As a self-taught photographer, the practice itself is something deeply personal to Seth Fluker. His work is connected to his life and daily experiences, creating an honest, unstructured process of creation. In his latest exhibition, Earth People Fluker reveals his self-reflexive impulse to explore a vast range of subject matter, while creating a highly focused and personal study. From person to plant, from natural to digital, he constantly fuses topics to create something surprisingly concise and hauntingly beautiful.
Dazed Digital: There's an interesting mix between the digital and the natural in your pieces. Is this a particular theme for you and your work?
Seth Fluker: For the last couple of years I've been exploring the digital possibilities within my practice. Even though I shoot with film, I spend the majority of time analyzing my work on a computer so it felt natural to include some sort of digital imagery within this project.
DD: There's a range of different subjects, what strings all of these topics and thoughts together for you?
Seth Fluker: All these photographs are connected by my life experiences from the past three years.
DD: Could you explain about the process you go through to attain these images? Are they spontaneous or carefully planned shots?
Seth Fluker: These images were taken with consideration but not planned. For example, while working on the sequence of Earth People I thought it was important to have a photograph that represented "reflection" which I ended up finding at my friends cottage in Muskoka. Overall, alignment and personal interests are fundamental to my photographic process.
DD: The human subject in these pieces is very personal, while looking at these images I feel that they are your close friends. Is this intentional? Is there a purpose behind that?

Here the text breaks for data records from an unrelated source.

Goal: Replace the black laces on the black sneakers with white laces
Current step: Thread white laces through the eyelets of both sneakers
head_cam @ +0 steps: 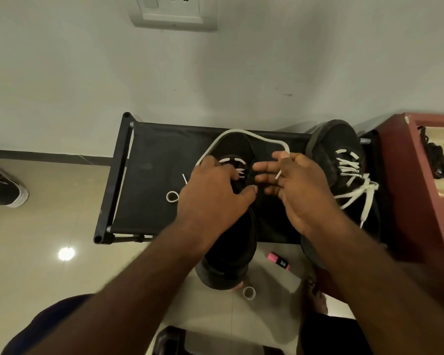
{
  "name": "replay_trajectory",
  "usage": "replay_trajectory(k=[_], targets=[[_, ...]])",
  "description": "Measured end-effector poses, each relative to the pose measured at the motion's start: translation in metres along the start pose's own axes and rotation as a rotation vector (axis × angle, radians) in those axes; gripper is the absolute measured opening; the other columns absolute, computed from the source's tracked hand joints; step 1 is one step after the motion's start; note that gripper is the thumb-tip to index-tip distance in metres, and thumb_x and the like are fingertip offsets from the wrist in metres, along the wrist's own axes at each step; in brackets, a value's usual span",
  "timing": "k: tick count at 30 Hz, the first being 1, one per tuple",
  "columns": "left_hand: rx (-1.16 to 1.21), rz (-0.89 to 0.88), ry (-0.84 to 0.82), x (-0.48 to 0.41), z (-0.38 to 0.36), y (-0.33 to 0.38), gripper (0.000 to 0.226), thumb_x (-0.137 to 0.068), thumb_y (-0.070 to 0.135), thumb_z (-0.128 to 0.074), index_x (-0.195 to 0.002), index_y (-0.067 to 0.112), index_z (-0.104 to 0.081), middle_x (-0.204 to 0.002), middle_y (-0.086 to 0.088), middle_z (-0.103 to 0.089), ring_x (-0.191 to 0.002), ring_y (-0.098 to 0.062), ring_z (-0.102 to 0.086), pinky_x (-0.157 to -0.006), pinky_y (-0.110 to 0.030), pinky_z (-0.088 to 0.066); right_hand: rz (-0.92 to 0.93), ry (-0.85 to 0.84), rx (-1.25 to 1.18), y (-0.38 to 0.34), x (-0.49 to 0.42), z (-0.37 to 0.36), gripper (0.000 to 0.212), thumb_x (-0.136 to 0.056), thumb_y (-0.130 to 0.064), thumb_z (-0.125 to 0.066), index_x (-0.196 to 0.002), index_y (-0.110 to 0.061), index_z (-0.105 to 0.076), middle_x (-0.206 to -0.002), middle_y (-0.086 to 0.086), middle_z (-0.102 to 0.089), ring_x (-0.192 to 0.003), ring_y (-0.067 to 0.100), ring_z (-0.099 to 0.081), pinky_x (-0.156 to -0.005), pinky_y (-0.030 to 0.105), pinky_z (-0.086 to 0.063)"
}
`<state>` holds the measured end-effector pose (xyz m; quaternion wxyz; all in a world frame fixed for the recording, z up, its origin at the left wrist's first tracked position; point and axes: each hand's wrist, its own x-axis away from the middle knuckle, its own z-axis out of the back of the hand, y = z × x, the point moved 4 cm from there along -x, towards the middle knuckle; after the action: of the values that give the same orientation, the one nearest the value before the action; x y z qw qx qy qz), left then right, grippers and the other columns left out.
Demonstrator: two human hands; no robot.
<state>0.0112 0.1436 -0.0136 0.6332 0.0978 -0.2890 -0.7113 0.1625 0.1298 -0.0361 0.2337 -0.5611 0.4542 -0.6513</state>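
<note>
The right hand [301, 187] pinches the free end of the white lace [241, 130]. Its stiff tip pokes out between the fingers, which are bent towards the eyelets, so the end looks ready to be fed through the next hole. From this grip the lace rises past the fingertips, arcs over the toe of the middle sneaker [231, 247] and comes back down under the left hand [215, 193]. That wide slack loop probably keeps the cord from twisting while it is threaded.

The left hand curls over the sneaker's throat, fingers down on the eyelet rows and thumb stretched towards the right hand. It seems to steady the shoe and hold the flaps apart; whether it also traps the lace is hidden. Only the first few white crossings show in front of its fingers, so this shoe is early in its lacing.

Just outside the right hand stands the laced sneaker [336, 147], white-laced and tied in a bow, evidently finished and set aside. Both shoes rest on the shoe rack [159, 175] beneath the hands. Further out to the right, the black laces [437, 160] lie bundled on a cabinet [415, 201], out of the way.
</note>
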Motion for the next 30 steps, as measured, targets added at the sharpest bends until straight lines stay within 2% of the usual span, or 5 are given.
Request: replay_trajectory(k=[5,10,19,25,30], targets=[[-0.049,0.008,-0.05,0.0,-0.006,0.005,0.039,-0.093,0.041,-0.057,-0.126,0.021,-0.061,-0.135,0.0,-0.043,-0.123,-0.016,-0.041,-0.095,-0.031,-0.039,0.051,0.065,0.176,0.003,0.002,0.003,0.029,-0.101,-0.039,-0.053,-0.092,-0.018,-0.071,-0.074,-0.003,-0.067,-0.064,0.007,-0.057,-0.059,0.024,-0.044],[0.055,0.075,-0.091,0.0,-0.011,0.003,0.038,-0.092,0.035,-0.06,-0.129,0.025,-0.06,-0.145,0.003,-0.037,-0.134,-0.017,-0.028,-0.107,-0.039,-0.031,0.052,0.052,0.125,0.01,0.002,0.001,0.022,-0.096,-0.029,-0.064,-0.093,-0.011,-0.075,-0.062,-0.003,-0.052,-0.053,0.007,-0.04,-0.046,0.02,-0.035],[0.13,0.094,-0.1,-0.001,-0.013,0.0,0.027,-0.091,0.03,-0.062,-0.116,0.029,-0.069,-0.148,0.004,-0.038,-0.137,-0.018,-0.027,-0.109,-0.039,-0.027,0.027,0.001,-0.017,0.015,-0.006,-0.003,0.016,-0.098,0.001,-0.056,-0.099,-0.008,-0.068,-0.093,0.012,-0.071,-0.076,0.014,-0.072,-0.07,0.021,-0.058],[0.116,0.094,-0.044,0.003,-0.011,-0.002,0.033,-0.091,0.032,-0.062,-0.122,0.023,-0.064,-0.146,0.003,-0.036,-0.134,-0.015,-0.03,-0.106,-0.029,-0.03,0.078,0.048,0.033,0.013,-0.008,-0.003,0.013,-0.093,0.0,-0.064,-0.101,-0.009,-0.068,-0.08,0.006,-0.071,-0.068,0.012,-0.069,-0.065,0.024,-0.06],[0.072,0.092,-0.063,0.004,-0.013,0.001,0.036,-0.093,0.032,-0.058,-0.127,0.024,-0.062,-0.151,0.002,-0.032,-0.136,-0.018,-0.027,-0.109,-0.036,-0.031,0.081,0.076,0.063,0.019,-0.011,-0.005,0.006,-0.088,-0.005,-0.073,-0.09,-0.007,-0.067,-0.076,0.007,-0.072,-0.066,0.012,-0.068,-0.06,0.024,-0.056]])
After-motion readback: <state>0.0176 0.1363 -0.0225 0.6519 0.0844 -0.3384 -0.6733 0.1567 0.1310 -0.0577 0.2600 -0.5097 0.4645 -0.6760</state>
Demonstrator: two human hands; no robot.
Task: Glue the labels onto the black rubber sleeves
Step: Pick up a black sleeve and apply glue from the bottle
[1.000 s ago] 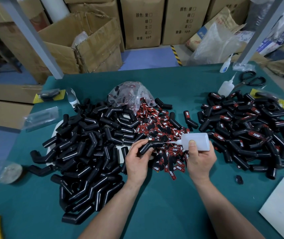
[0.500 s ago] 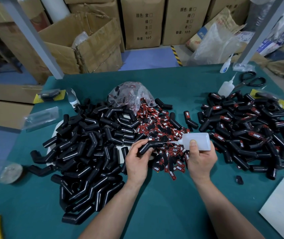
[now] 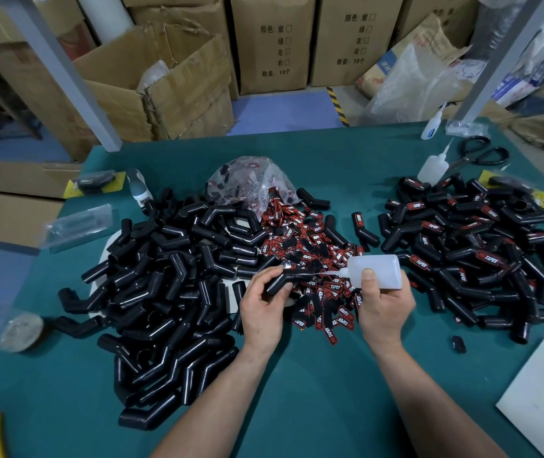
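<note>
Glue bottle [image 3: 376, 271] and sleeve [image 3: 280, 282] have barely shifted in the past second, and the nozzle stays laid along the sleeve, which suggests glue is going on and no label has been placed yet. The left hand [image 3: 260, 305] pinches the bent sleeve between thumb and curled fingers just beyond its knuckles, while the right hand [image 3: 383, 305] wraps the bottle, thumb pressed on its side. The sleeve's long axis runs roughly crosswise, its free end pointing toward the right hand, above the labels [image 3: 313, 246] heaped past both hands.
</note>
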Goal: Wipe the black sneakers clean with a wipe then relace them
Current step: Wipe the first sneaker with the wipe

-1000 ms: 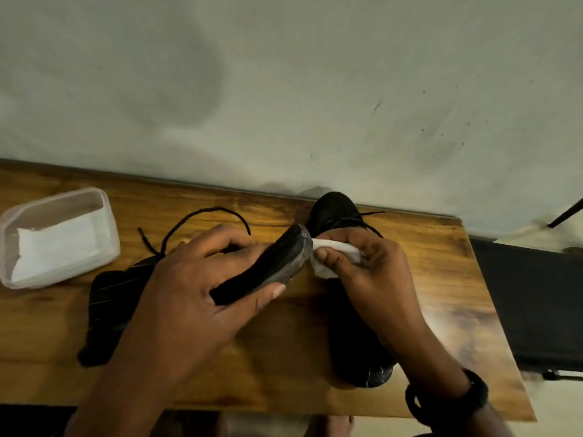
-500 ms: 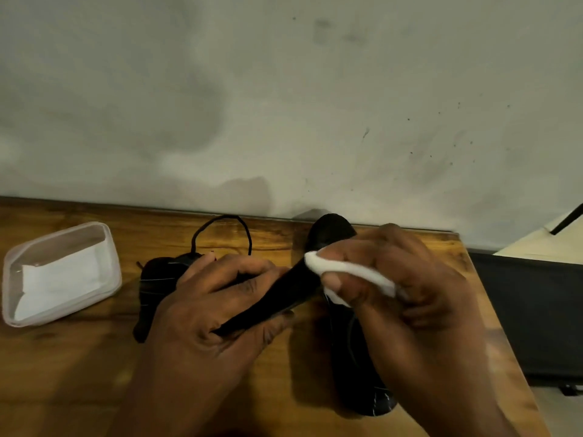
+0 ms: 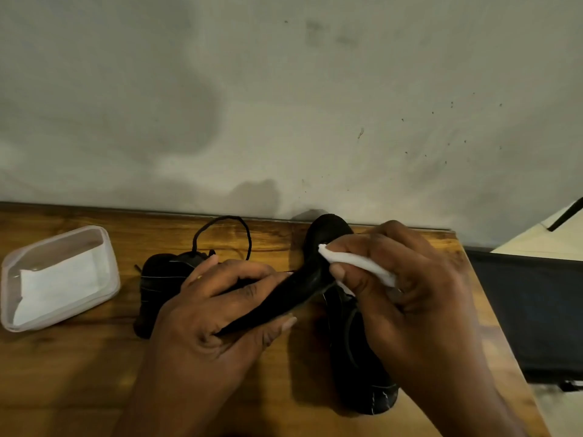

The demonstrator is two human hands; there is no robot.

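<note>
My left hand (image 3: 214, 316) grips a flat black insole (image 3: 299, 291) and holds it slanted above the table. My right hand (image 3: 416, 304) pinches a folded white wipe (image 3: 356, 263) against the insole's upper tip. One black sneaker (image 3: 157, 285) lies behind my left hand, with a loose black lace (image 3: 220, 220) looping toward the wall. The other black sneaker (image 3: 362, 373) lies lengthwise under my right hand, its toe by the wall and its middle hidden.
A clear plastic tub (image 3: 107, 247) holding white wipes sits at the left of the wooden table (image 3: 63, 373). The table's far edge meets a stained grey wall (image 3: 284, 105). A black seat-like surface (image 3: 536, 310) stands just past the table's right edge.
Both hands have come closer to the camera. My right hand moved from beside the insole's tip to over it with the wipe. The left sneaker now shows further right.
</note>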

Seth Fluker: Yes, it's definitely intentional. When taking someone's portrait I'm always studying how they move from one setting to another and asking them simple questions to build a dialogue between us. Interacting with my subject gives me time to understand how a person truly is which becomes essential when making a portrait.
DD: Your work has been described as haunting. Why do you think that is?
Seth Fluker: I think the majority of my photographs tend to focus on emotion rather than time or place.
DD: You're a self-taught photographer. How do you think this has helped or hindered your work, outlook and style as an artist?
Seth Fluker: Being self-taught definitely has it's pro's and con's but overall I'm glad I decided to go that route, it made me realize how much I love photography. Without having any structure, it was up to me to teach myself the capabilities of my camera, research the history of the medium and learn about other photographers.
DD: Do you have any particular influences (person, topic or object related) that you would like to relate to your work? What inspired you for Earth People?
Seth Fluker: Earth People was inspired by an opportunity to make a book and developed a life of it's own through the editing process.